→ DATA BLOCK
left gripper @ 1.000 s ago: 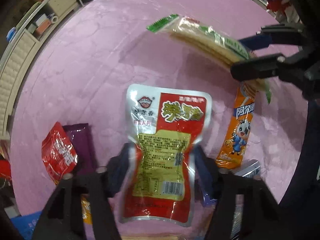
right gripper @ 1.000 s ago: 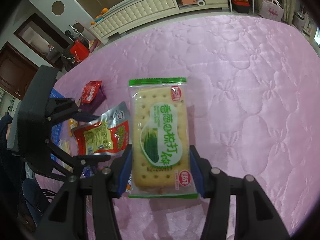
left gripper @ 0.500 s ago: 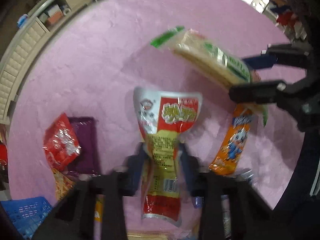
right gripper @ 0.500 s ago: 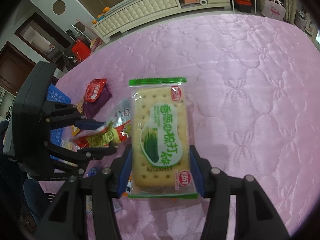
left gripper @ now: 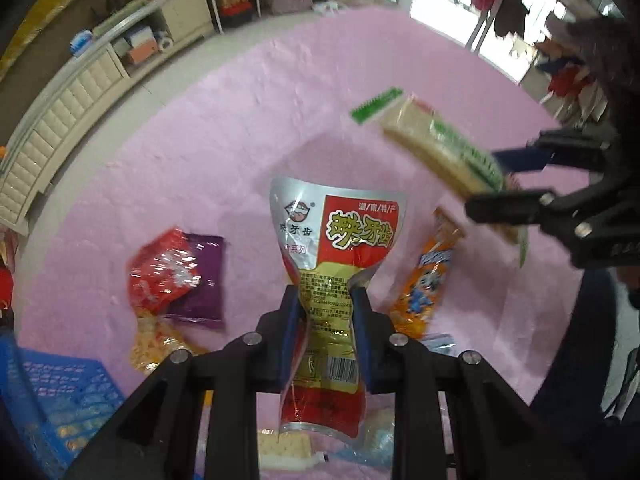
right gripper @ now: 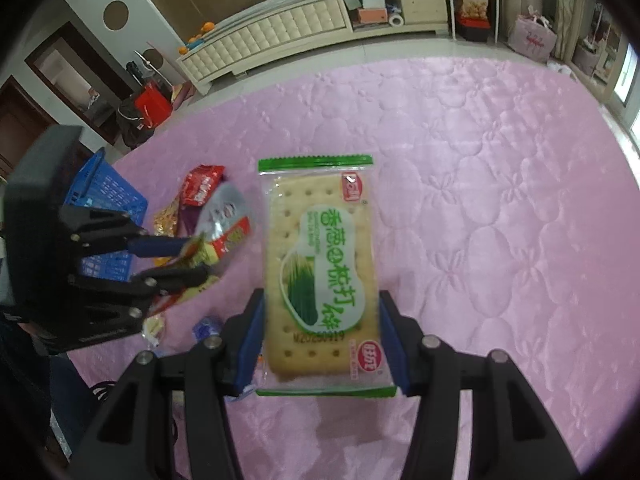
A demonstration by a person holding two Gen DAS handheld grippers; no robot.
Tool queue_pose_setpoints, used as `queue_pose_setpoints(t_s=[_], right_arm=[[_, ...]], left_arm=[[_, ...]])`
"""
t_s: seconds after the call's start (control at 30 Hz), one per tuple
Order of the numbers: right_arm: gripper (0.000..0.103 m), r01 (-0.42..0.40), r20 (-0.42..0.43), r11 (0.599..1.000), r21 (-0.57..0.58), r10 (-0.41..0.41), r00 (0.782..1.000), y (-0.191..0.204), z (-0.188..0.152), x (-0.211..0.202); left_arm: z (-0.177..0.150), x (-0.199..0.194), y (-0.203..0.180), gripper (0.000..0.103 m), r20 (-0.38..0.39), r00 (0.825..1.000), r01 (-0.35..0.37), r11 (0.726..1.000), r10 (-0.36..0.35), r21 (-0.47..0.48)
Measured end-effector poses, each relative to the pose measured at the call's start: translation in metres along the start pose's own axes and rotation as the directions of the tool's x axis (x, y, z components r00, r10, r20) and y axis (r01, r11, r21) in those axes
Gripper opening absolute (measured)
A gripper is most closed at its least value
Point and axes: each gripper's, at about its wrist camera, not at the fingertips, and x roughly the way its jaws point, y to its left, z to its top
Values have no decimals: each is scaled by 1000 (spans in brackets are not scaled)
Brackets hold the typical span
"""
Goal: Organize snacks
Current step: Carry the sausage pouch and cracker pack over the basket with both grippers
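The left gripper (left gripper: 326,320) pinches a red and silver pouch (left gripper: 336,264) at its waist, crumpling it, likely so the limp foil cannot slip. The right gripper (right gripper: 320,344) clamps a cracker packet (right gripper: 320,276) by its long edges (flat, label up). Both hang above the pink quilt (right gripper: 480,200). Left of the pouch sits the blue basket (left gripper: 60,392), their probable destination.
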Motion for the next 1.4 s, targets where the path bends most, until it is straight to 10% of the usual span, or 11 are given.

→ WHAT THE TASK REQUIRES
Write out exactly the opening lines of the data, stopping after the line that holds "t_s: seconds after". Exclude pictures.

→ REPLY
left gripper @ 1.000 s ago: 
right gripper @ 1.000 s ago: 
left gripper @ 0.500 s ago: 
right gripper @ 0.500 s ago: 
left gripper @ now: 
right gripper @ now: 
A demonstration by a person holding two Gen DAS handheld grippers; no robot.
Tool queue_pose_setpoints, used as `queue_pose_setpoints(t_s=[_], right_arm=[[_, ...]], left_arm=[[_, ...]])`
"""
t_s: seconds after the call's start (control at 30 Hz), one per tuple

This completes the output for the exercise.